_WORK TASK_. All entries are to be quoted exactly; the images stay out of the copy.

....................

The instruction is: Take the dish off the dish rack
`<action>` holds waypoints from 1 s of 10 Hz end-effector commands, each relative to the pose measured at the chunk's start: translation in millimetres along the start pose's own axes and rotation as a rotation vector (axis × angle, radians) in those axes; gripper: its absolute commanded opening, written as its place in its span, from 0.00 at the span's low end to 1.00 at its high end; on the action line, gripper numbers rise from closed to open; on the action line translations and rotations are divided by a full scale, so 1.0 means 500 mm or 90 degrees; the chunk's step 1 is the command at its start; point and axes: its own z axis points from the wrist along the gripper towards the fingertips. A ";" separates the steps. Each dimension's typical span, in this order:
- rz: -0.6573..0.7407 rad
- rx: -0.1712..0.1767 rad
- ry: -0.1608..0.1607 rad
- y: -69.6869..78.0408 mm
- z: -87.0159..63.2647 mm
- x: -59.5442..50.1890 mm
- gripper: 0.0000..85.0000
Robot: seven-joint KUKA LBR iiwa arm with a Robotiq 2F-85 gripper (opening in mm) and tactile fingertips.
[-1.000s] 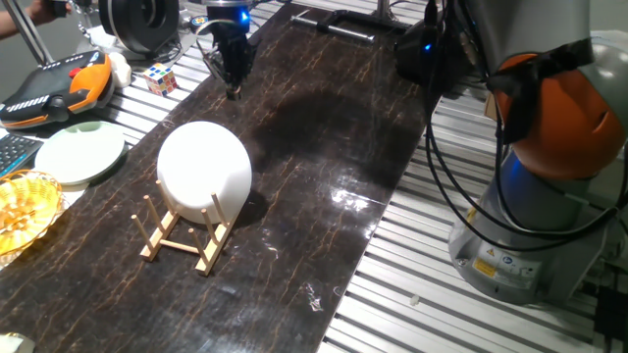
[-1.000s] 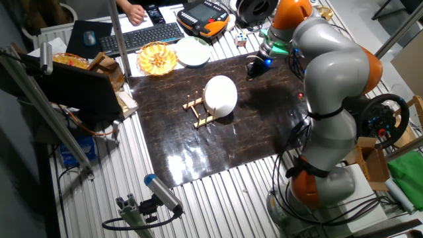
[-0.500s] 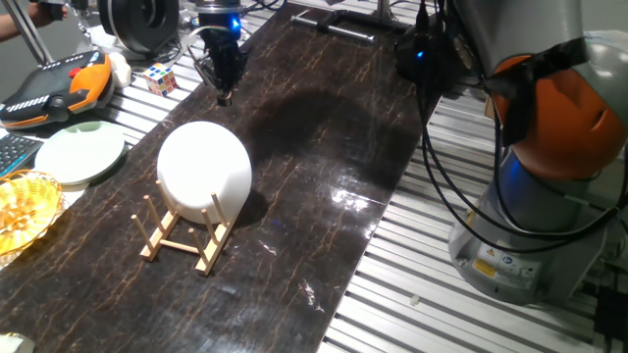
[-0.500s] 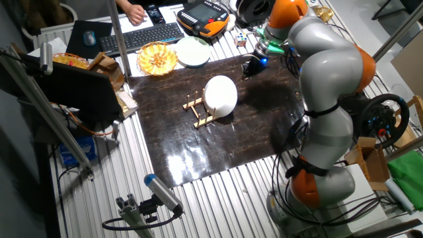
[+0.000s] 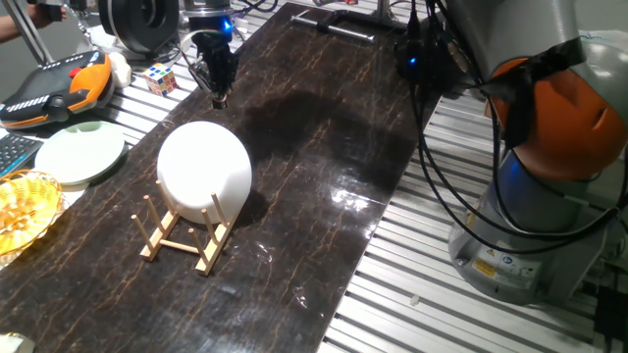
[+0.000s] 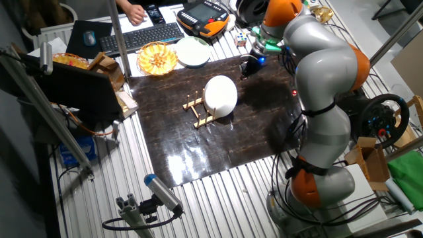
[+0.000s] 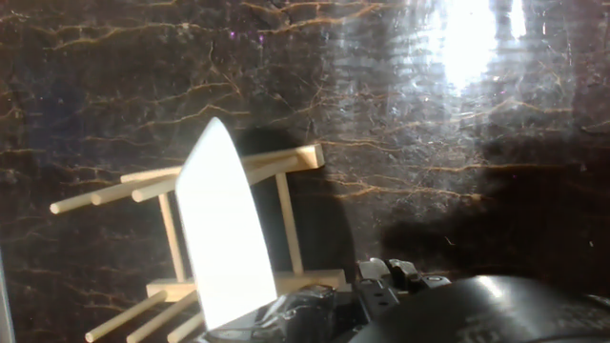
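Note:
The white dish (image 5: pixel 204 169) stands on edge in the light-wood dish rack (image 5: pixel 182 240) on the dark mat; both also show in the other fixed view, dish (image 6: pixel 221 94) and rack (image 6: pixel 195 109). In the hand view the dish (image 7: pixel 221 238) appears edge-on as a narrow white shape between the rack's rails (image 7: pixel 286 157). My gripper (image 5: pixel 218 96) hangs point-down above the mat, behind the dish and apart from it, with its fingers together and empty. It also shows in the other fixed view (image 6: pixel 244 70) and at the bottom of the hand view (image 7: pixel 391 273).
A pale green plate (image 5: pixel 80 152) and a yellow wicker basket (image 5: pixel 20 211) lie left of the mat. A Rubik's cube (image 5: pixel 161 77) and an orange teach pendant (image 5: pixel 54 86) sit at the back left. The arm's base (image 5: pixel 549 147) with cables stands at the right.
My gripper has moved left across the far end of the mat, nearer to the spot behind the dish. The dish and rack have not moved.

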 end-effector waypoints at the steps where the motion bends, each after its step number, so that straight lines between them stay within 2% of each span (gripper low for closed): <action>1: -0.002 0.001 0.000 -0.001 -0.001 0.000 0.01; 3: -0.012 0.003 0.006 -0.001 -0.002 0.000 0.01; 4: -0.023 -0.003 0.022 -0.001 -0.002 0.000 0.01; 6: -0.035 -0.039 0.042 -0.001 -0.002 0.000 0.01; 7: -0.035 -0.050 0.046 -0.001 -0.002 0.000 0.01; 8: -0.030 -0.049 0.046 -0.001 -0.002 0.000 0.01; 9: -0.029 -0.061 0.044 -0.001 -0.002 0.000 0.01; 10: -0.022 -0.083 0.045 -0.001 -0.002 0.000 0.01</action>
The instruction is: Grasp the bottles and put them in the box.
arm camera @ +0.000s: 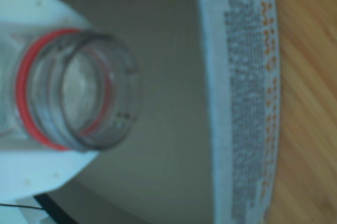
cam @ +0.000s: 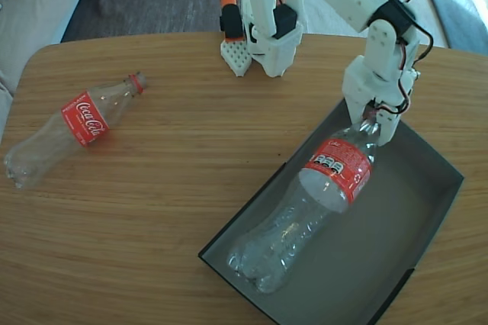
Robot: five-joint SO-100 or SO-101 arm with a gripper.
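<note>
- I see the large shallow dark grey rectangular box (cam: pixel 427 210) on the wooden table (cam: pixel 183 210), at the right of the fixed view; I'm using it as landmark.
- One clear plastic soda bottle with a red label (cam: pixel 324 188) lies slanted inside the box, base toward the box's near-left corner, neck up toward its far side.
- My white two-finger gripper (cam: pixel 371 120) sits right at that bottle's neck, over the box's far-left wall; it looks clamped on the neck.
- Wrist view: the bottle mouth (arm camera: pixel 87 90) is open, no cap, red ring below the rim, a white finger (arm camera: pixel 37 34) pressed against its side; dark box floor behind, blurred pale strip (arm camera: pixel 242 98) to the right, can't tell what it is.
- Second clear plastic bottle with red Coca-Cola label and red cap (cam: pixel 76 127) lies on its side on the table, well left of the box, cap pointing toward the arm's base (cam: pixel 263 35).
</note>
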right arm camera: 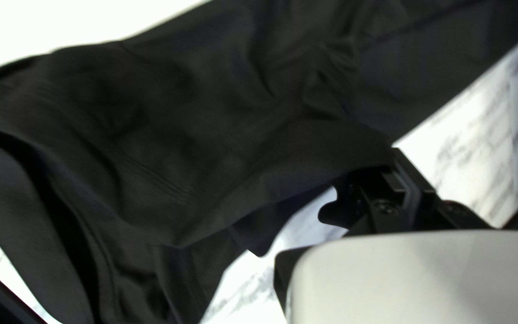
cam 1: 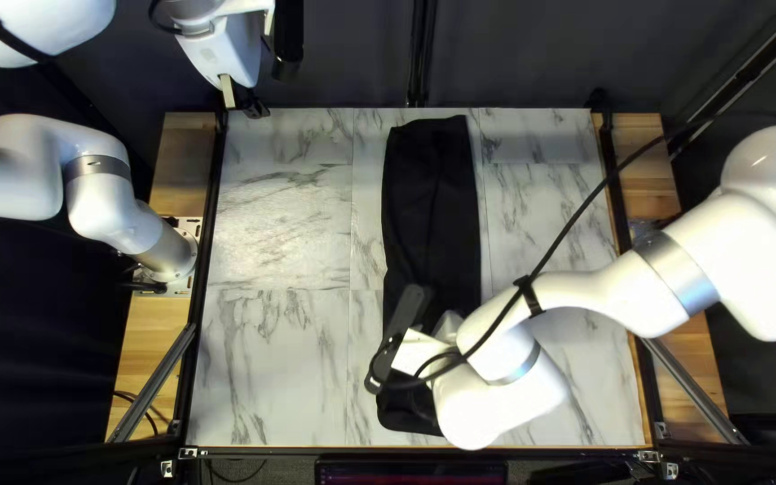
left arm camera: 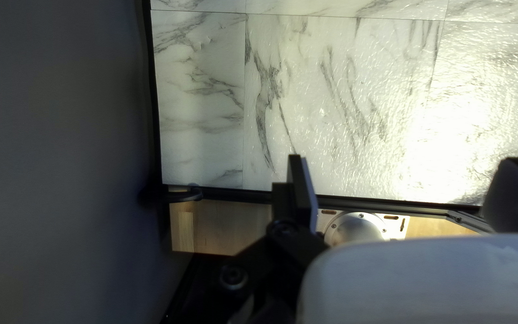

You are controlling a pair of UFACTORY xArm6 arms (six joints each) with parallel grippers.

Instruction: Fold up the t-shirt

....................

_SOLUTION TO THIS TASK_.
The instruction is: Take the dish off the dish rack
`<action>` holds waypoints from 1 s of 10 Hz end-effector commands, each relative to the pose measured at the chunk's start: translation in millimetres along the start pose's own axes and rotation as a rotation vector (axis × angle, radians) in those axes; gripper: its absolute commanded opening, written as its place in its span, from 0.00 at the span's low end to 1.00 at its high end; on the action line, gripper numbers rise from closed to open; on the action line translations and rotations are divided by a full scale, so 1.0 means 500 mm or 90 degrees; the chunk's step 1 is the command at its start; point and axes: its own z axis points from the wrist along the gripper towards the fingertips. A ";" separates the steps. Each dimension's typical span, in this order:
- rz: -0.6573..0.7407 rad
- rx: -0.1712..0.1767 rad
- ry: -0.1608..0.1607 rad
- y: -69.6869..78.0408 mm
- z: -87.0159..63.2647 mm
- x: -59.5442..50.1890 mm
- gripper: 0.0000..85.0000
Robot: seven-joint KUKA LBR iiwa arm with a Robotiq 2F-85 gripper (opening in mm) and tactile fingertips.
[-1.000s] 
[-1.000s] 
[-0.500s] 
[-0.500s] 
[+0.000s] 
[+0.000s] 
[+0.000s] 
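Note:
The white dish (image 5: pixel 204 169) stands on edge in the light-wood dish rack (image 5: pixel 182 240) on the dark mat; both also show in the other fixed view, dish (image 6: pixel 221 94) and rack (image 6: pixel 195 109). In the hand view the dish (image 7: pixel 221 238) appears edge-on as a narrow white shape between the rack's rails (image 7: pixel 286 157). My gripper (image 5: pixel 218 96) hangs point-down above the mat, behind the dish and apart from it, with its fingers together and empty. It also shows in the other fixed view (image 6: pixel 244 70) and at the bottom of the hand view (image 7: pixel 391 273).
A pale green plate (image 5: pixel 80 152) and a yellow wicker basket (image 5: pixel 20 211) lie left of the mat. A Rubik's cube (image 5: pixel 161 77) and an orange teach pendant (image 5: pixel 54 86) sit at the back left. The arm's base (image 5: pixel 549 147) with cables stands at the right.
My gripper has moved left across the far end of the mat, nearer to the spot behind the dish. The dish and rack have not moved.
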
 end-effector waypoints at the steps where the motion bends, each after its step number, so that straight lines between them stay within 2% of each span (gripper low for closed): <action>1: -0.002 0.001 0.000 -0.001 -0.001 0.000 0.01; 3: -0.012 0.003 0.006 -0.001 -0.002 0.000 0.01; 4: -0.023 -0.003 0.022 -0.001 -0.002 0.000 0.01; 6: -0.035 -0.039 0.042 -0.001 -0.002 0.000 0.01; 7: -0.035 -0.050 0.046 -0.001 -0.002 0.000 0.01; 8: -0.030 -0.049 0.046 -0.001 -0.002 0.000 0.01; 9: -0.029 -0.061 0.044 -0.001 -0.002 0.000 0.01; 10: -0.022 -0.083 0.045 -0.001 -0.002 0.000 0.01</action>
The instruction is: Grasp the bottles and put them in the box.
arm camera @ +0.000s: 
cam @ +0.000s: 
Robot: five-joint SO-100 or SO-101 arm with a gripper.
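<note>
- I see the large shallow dark grey rectangular box (cam: pixel 427 210) on the wooden table (cam: pixel 183 210), at the right of the fixed view; I'm using it as landmark.
- One clear plastic soda bottle with a red label (cam: pixel 324 188) lies slanted inside the box, base toward the box's near-left corner, neck up toward its far side.
- My white two-finger gripper (cam: pixel 371 120) sits right at that bottle's neck, over the box's far-left wall; it looks clamped on the neck.
- Wrist view: the bottle mouth (arm camera: pixel 87 90) is open, no cap, red ring below the rim, a white finger (arm camera: pixel 37 34) pressed against its side; dark box floor behind, blurred pale strip (arm camera: pixel 242 98) to the right, can't tell what it is.
- Second clear plastic bottle with red Coca-Cola label and red cap (cam: pixel 76 127) lies on its side on the table, well left of the box, cap pointing toward the arm's base (cam: pixel 263 35).
</note>
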right arm camera: 
cam 1: 
left arm camera: 

You are controlling a pair of UFACTORY xArm6 arms (six joints each) with parallel grippers.

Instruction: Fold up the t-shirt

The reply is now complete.